Exercise
In the material below, the required lines run from the one containing "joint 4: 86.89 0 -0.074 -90" through the one containing "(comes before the". Copy those lines exactly, ends included, and nothing else.

Information shown
● ● ● ●

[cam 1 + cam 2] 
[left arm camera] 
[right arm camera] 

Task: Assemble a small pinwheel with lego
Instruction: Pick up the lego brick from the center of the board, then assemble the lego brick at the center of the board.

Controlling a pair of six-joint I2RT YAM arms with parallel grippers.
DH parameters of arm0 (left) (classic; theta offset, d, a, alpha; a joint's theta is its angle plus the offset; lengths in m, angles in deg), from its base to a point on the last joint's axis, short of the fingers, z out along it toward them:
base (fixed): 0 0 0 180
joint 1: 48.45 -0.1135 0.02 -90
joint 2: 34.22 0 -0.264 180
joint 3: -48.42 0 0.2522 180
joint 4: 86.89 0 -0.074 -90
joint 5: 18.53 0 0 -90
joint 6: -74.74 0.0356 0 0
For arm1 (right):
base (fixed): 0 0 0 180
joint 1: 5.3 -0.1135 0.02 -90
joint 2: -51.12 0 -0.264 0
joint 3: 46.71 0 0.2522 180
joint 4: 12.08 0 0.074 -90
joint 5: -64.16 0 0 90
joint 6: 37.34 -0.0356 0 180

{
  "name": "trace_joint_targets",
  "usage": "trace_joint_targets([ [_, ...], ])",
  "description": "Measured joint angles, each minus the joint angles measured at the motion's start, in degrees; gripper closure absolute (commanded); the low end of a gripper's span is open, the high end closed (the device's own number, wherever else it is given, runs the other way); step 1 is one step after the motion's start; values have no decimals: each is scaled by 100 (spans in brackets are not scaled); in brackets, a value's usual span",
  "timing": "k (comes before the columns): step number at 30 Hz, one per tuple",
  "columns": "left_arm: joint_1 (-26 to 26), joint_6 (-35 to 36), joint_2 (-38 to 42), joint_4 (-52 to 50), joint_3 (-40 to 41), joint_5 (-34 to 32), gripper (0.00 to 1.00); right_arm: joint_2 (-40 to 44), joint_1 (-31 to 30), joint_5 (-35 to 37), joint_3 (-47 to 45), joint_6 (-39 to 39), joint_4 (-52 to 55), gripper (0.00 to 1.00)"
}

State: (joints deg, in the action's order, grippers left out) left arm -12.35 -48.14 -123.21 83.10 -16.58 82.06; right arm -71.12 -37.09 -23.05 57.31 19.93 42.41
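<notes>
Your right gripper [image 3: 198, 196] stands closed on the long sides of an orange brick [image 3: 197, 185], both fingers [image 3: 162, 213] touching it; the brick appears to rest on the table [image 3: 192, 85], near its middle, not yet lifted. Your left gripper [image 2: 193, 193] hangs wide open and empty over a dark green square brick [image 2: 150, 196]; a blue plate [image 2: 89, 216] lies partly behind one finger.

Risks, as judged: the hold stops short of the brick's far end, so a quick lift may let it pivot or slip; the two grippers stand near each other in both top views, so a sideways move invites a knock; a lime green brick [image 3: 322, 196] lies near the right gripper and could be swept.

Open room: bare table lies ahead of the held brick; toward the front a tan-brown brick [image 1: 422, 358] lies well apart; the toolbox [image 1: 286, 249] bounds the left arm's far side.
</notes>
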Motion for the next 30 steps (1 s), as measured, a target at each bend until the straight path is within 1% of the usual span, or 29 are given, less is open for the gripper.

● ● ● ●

Task response
joint 4: 86.89 0 -0.074 -90
joint 5: 18.53 0 0 -90
joint 6: -74.74 0.0356 0 0
For arm1 (right):
base (fixed): 0 0 0 180
joint 1: 5.3 -0.1135 0.02 -90
joint 2: -51.12 0 -0.264 0
joint 3: 46.71 0 0.2522 180
joint 4: 12.08 0 0.074 -90
joint 5: -64.16 0 0 90
joint 6: 37.34 -0.0356 0 180

{
  "name": "trace_joint_targets",
  "usage": "trace_joint_targets([ [_, ...], ])",
  "description": "Measured joint angles, each minus the joint angles measured at the motion's start, in degrees; gripper closure absolute (commanded); the low end of a gripper's span is open, the high end closed (the device's own number, wherever else it is given, runs the other way); step 1 is one step after the motion's start; values have no decimals: each is scaled by 100 (spans in brackets are not scaled); in brackets, a value's usual span",
  "timing": "k (comes before the columns): step number at 30 Hz, one per tuple",

The given output is complete.